The volume is a small hardback, with a quite magnificent cover designed by Brady McNamara. In fact this photograph from OUP’s website does not do it justice!
The standard of book manufacture is high – no surprise from OUP. There are internal photographs inline, taken from manuscripts, in monochrome. These are not a success, and look very murky. The idea is very sound; but the images should have been reproduced in colour. As it is, the eye skips over them.

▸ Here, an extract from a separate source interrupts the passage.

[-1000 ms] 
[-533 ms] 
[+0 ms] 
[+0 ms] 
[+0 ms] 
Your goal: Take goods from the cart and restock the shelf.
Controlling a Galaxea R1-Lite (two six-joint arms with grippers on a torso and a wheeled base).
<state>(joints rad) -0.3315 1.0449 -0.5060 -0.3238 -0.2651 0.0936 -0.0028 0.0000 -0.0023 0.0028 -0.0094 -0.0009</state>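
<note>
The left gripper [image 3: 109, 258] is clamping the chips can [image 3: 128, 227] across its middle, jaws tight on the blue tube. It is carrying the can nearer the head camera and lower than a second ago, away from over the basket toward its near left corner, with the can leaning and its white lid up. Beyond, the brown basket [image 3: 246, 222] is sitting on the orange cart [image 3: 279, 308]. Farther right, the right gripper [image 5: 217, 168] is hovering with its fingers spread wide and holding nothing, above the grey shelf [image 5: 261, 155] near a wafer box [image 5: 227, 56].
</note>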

Dr Kaldellis has assembled some 200 pages of anecdotes, taken from sources mainstream and otherwise. He gives the source in almost every case, and one can only respect the breadth of reading that is involved, particularly in hagiographical literature. Translations are his own, and he wisely advises the reader that he has paraphrased where need be to bring out the point for the general reader. In a book of this kind, intended for entertainment, this is entirely right and proper.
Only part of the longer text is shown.